The importance of Helicobacter pylori as a human pathogen is underlined by the plethora of diseases it is responsible for. The capacity of H. pylori to adapt to the restricted host-associated environment andto evade the host immune response largely depends on a streamlined signalling network. The peculiar H. pylori small genome size combined with its paucity of transcriptional regulators highlights the relevance of post-transcriptional regulatory mechanisms as small non-coding RNAs (sRNAs). However, among the 8 RNases represented in H. pylori genome, a regulator guiding sRNAs metabolism is still not well studied. We investigated for the first time the physiological role in H. pylori G27 strain of the RNase Y enzyme. In the first line of research we provide a comprehensive characterization of the RNase Y activity by analysing its genomic organization and the factors that orchestrate its expression.

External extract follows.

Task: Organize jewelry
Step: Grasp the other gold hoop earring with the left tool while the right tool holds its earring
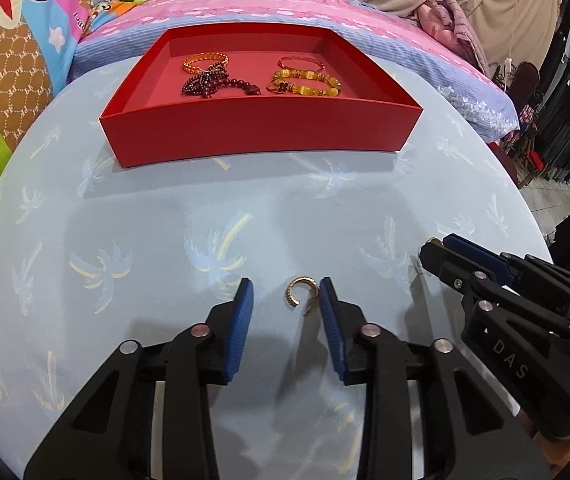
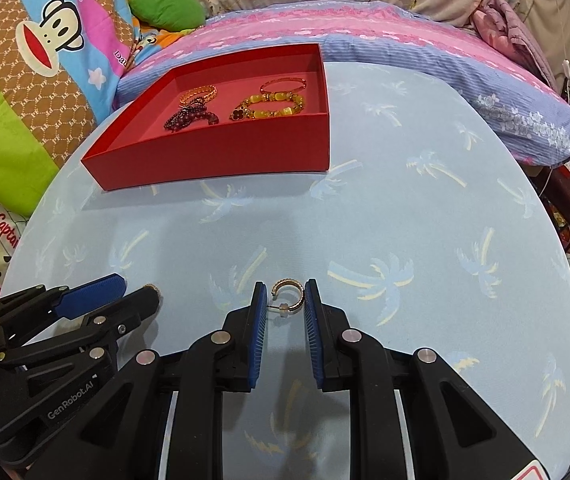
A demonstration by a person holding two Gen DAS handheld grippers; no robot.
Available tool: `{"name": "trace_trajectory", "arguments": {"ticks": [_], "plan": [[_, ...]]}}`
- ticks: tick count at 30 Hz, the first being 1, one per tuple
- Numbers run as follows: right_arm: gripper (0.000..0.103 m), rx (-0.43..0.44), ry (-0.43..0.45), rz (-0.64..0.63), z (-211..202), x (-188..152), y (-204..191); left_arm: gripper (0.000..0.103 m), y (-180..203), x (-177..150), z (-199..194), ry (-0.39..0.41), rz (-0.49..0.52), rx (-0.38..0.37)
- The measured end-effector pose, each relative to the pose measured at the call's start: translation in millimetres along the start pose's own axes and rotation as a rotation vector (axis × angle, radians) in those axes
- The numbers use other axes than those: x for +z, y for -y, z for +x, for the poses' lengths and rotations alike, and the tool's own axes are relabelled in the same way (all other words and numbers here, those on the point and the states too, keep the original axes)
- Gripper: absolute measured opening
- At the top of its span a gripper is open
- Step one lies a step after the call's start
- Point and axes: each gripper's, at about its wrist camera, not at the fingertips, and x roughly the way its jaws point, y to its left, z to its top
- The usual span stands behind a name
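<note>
A small gold hoop earring (image 1: 300,297) lies on the blue cloth between the fingers of my left gripper (image 1: 286,300). It rests against the right pad (image 1: 328,308), while the left pad stands well apart, so this gripper is open. My right gripper (image 2: 285,300) is shut on a second gold hoop earring (image 2: 289,295), whose post meets one pad and whose hoop meets the other. Each gripper shows in the other's view: the right gripper (image 1: 439,246) low on the right, the left gripper (image 2: 133,292) low on the left. The red tray (image 1: 261,132) stands farther back.
The red tray (image 2: 213,164) holds a gold bangle (image 1: 205,62), dark red beads (image 1: 213,82), yellow bead bracelets (image 1: 305,82) and a thin bangle (image 1: 301,62). The round table's palm-print cloth (image 1: 165,220) stretches between tray and grippers. Bedding and pillows lie behind the table; clutter stands at the right.
</note>
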Motion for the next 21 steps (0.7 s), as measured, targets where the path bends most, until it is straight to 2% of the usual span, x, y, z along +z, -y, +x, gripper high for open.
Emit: {"name": "trace_trajectory", "arguments": {"ticks": [8, 21], "plan": [[0.018, 0.007, 0.001, -0.004, -1.2, -0.3, -2.3, 0.016, 4.2, -1.0, -0.2, -0.001, 0.032, -0.009], [0.018, 0.012, 0.012, -0.007, -7.5, -0.1, -4.3, 0.016, -1.2, -6.1, -9.6, -0.002, 0.005, -0.018]]}}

Then, based on bioinformatic prediction models, we depict the most relevant determinants of RNase Y function, demonstrating a correlation of both structure and domain organization with orthologues represented in Gram-positive bacteria. To unveil the post-transcriptional regulatory effect exerted by the RNase Y, we compared the transcriptome of an RNase Y knock-out mutant to the parental wild type strain by RNA-seq approach. In the second line of research we characterized the activity of this single strand specific endoribonuclease on cag-PAI non coding RNA 1 (CncR1) sRNA. We found that deletion or inactivation of RNase Y led to the accumulation of a 3’-extended CncR1 (CncR1-L) transcript over time. Moreover, beneath its increased half-life, CncR1-L resembled a CncR1 inactive phenotype. Finally, we focused on the characterization of the in vivo interactome of CncR1. We set up a preliminary MS2-affinity purification coupled with RNA-sequencing (MAPS) approach and we evaluated the enrichment of specific targets, demonstrating the suitability of the technique in the H. pylori G27 strain.